BRIEF:
Please transcribe the line with "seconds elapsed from" and the lines after it through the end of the listing below, keeping both ends and nothing more.

DATA FOR REVIEW:
+===+
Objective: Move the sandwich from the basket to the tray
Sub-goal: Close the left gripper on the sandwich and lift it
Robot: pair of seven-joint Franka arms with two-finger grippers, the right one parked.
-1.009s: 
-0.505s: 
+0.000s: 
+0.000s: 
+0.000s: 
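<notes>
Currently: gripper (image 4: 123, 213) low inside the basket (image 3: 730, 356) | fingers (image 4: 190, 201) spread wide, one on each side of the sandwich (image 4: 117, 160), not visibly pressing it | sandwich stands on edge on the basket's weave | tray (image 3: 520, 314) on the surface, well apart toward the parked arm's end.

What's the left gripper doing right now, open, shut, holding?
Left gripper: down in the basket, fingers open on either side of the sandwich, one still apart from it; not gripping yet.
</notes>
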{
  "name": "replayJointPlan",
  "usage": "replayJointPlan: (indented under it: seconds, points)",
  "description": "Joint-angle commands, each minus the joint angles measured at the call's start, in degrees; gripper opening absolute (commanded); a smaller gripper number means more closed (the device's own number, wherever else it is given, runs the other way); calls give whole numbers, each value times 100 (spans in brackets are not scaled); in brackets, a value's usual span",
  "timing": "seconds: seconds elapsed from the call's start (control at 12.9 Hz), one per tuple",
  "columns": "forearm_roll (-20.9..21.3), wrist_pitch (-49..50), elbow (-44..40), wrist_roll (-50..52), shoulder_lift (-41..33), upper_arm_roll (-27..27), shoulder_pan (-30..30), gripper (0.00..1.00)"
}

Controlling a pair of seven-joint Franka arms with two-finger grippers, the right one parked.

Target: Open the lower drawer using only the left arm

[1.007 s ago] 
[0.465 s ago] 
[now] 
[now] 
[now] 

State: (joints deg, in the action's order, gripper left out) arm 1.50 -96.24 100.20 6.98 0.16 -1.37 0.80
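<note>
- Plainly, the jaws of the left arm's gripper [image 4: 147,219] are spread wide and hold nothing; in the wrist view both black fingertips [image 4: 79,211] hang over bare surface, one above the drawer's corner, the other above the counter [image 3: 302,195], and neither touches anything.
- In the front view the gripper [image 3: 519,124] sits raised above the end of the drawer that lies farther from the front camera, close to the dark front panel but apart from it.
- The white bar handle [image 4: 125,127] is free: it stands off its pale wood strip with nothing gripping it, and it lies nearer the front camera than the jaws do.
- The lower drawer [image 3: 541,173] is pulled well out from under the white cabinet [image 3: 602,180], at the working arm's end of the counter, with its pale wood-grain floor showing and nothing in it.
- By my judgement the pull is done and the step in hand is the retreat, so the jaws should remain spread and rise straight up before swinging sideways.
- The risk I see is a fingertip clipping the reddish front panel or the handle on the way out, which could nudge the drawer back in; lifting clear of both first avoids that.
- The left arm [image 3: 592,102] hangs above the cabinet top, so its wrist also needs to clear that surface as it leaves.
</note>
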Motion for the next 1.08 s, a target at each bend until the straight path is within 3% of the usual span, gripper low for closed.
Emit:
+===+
TASK RESPONSE:
  "timing": "seconds: seconds elapsed from the call's start (control at 12.9 Hz), one per tuple",
  "columns": "forearm_roll (-20.9..21.3), wrist_pitch (-49..50), elbow (-44..40), wrist_roll (-50..52), shoulder_lift (-41..33), upper_arm_roll (-27..27), shoulder_pan (-30..30), gripper (0.00..1.00)"
}

Controlling a pair of seven-joint Franka arms with two-finger grippers, the right one parked.

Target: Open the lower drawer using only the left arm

[1.007 s ago] 
[0.465 s ago] 
[now] 
[now] 
[now] 

State: (joints deg, in the action's order, gripper left out) arm 1.50 -96.24 100.20 6.98 0.16 -1.37 0.80
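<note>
- Plainly, the jaws of the left arm's gripper [image 4: 147,219] are spread wide and hold nothing; in the wrist view both black fingertips [image 4: 79,211] hang over bare surface, one above the drawer's corner, the other above the counter [image 3: 302,195], and neither touches anything.
- In the front view the gripper [image 3: 519,124] sits raised above the end of the drawer that lies farther from the front camera, close to the dark front panel but apart from it.
- The white bar handle [image 4: 125,127] is free: it stands off its pale wood strip with nothing gripping it, and it lies nearer the front camera than the jaws do.
- The lower drawer [image 3: 541,173] is pulled well out from under the white cabinet [image 3: 602,180], at the working arm's end of the counter, with its pale wood-grain floor showing and nothing in it.
- By my judgement the pull is done and the step in hand is the retreat, so the jaws should remain spread and rise straight up before swinging sideways.
- The risk I see is a fingertip clipping the reddish front panel or the handle on the way out, which could nudge the drawer back in; lifting clear of both first avoids that.
- The left arm [image 3: 592,102] hangs above the cabinet top, so its wrist also needs to clear that surface as it leaves.
</note>
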Motion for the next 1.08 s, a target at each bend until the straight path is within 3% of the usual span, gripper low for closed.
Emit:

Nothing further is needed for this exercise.